Tag Archives: experimental mechanics

Diving into three-dimensional fluids

My research group has been working for some years on methods that allow straightforward comparison of large datasets [see ‘Recognizing strain’ on October 28th 2015].  Our original motivation was to compare maps of predicted strain over the surface of engineering structures with maps of measurements.  We have used these comparison methods to validate predictions produced by computational models [see ‘Million to one’ on November 21st 2018] and to identify and track changes in the condition of engineering structures [see ‘Out of the valley of death into a hype cycle’ on February 24th 2021].  Recently, we have extended this second application to tracking changes in the environment including the occurance of El Niño events [see ‘From strain measurements to assessing El Niño events’ on March 17th, 2021].  Now, we are hoping to extend this research into fluid mechanics by using our techniques to compare flow patterns.  We have had some success in exploring the use of methods to optimise the design of the mesh of elements used in computational fluid dynamics to model some simple flow regimes.  We are looking for a PhD student to work on extending our model validation techniques into fluid mechanics using volumes of data from measurement and predictions rather than fields, i.e., moving from two-dimensional to three-dimensional datasets.  If you are interested or know someone who might be interested then please get in touch.

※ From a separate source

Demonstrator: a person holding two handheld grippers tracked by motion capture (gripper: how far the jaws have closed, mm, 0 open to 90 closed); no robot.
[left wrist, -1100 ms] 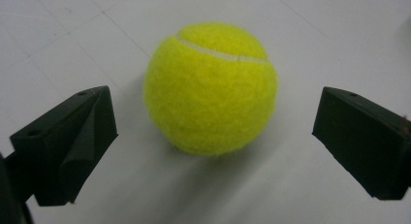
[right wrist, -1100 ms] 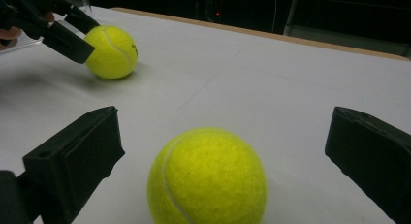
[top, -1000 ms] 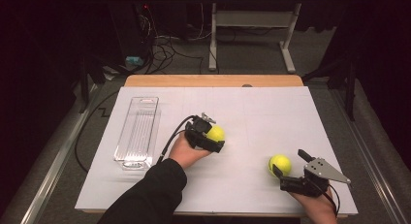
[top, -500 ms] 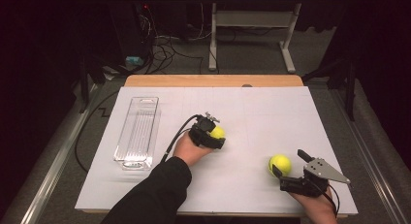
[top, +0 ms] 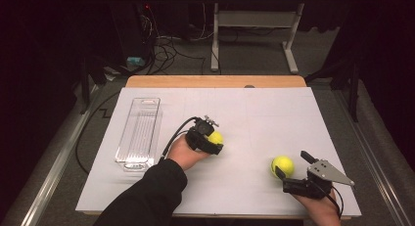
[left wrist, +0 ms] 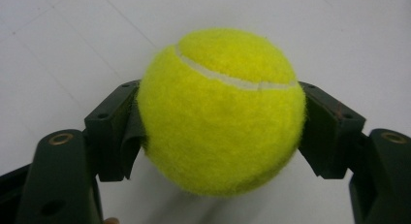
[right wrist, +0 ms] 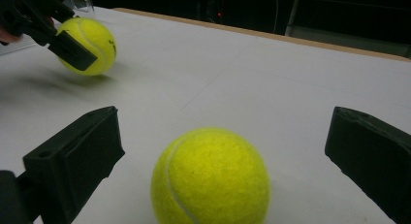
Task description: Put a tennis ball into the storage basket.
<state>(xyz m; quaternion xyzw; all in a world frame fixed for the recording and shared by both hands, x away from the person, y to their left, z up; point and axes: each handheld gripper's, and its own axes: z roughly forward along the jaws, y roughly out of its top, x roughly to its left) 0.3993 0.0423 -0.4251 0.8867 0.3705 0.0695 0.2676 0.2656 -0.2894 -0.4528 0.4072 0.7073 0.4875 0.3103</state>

There is more information on the PhD project here.

Nano biomechanical engineering of agent delivery to cells

figure 1 from [1] with text explanationWhile many of us are being jabbed in the arm to deliver an agent that stimulates our immune system to recognize the coronavirus SARS-CoV-2 as a threat and destroy it, my research group has been working, in collaboration with colleagues at the European Commission Joint Research Centre, on the dynamics of nanoparticles [1] [see ‘Size matters‘ on October 23rd, 2019] which could be used as carriers for the targeted delivery of therapeutic, diagnostic and imaging agents in the human body [2].  The use of nanoparticles to mechanically stimulate stem cells to activate signalling pathways and modulate their differentiation also has some potential [3]. In studies of the efficacy of nanoparticles in these biomedical applications, the concentration of nanoparticles interacting with the cell is a primary factor influencing both the positive and negative effects.  Such studies often involve exposing a monolayer of cultured cells adhered to the bottom of container to a dose of nanoparticles and monitoring the response over a period of time.  Often, the nominal concentration of the nanoparticles in biological medium supporting the cells is reported and used as the basis for determining the dose-response relationships.  However, we have shown that this approach is inaccurate and leads to misleading results because the nanoparticles in solution are subject to sedimentation due to gravity, Brownian motion [see ‘Slow moving nanoparticles‘ on December 13th, 2017] and inter-particle forces [see ‘ Going against the flow‘ on February 3rd, 2021] which affect their transport within the medium [see graphic] and the resultant concentration adjacent to the monolayer of cells.  Our experimental results using the optical method of caustics [see ‘Holes in fluids‘ on October 22nd, 2014] have shown that nanoparticle size, colloidal stability and solution temperature influence the distribution of nanoparticles in solution.  For particles larger than 60 nm in diameter (about one thousandth of the diameter of a human hair) the nominal dose differs significantly from the dose experienced by the cells.  We have developed and tested a theoretical model that accurately describes the settling dynamics and concentration profile of nanoparticles in solution which can be used to design in vitro experiments and compute dose-response relationships.

References

[1] Giorgi F, Macko P, Curran JM, Whelan M, Worth A & Patterson EA. 2021 Settling dynamics of nanoparticles in simple and biological media. Royal Society Open Science, 8:210068.

[2] Daraee H, Eatemadi A, Abbasi E, Aval SF, Kouhi M, & Akbarzadeh A. 2016 Application of gold nanoparticles in biomedical and drug delivery. Artif. Cells Nanomed. Biotechnol. 44, 410–422. (doi:10.3109/21691401.2014.955107)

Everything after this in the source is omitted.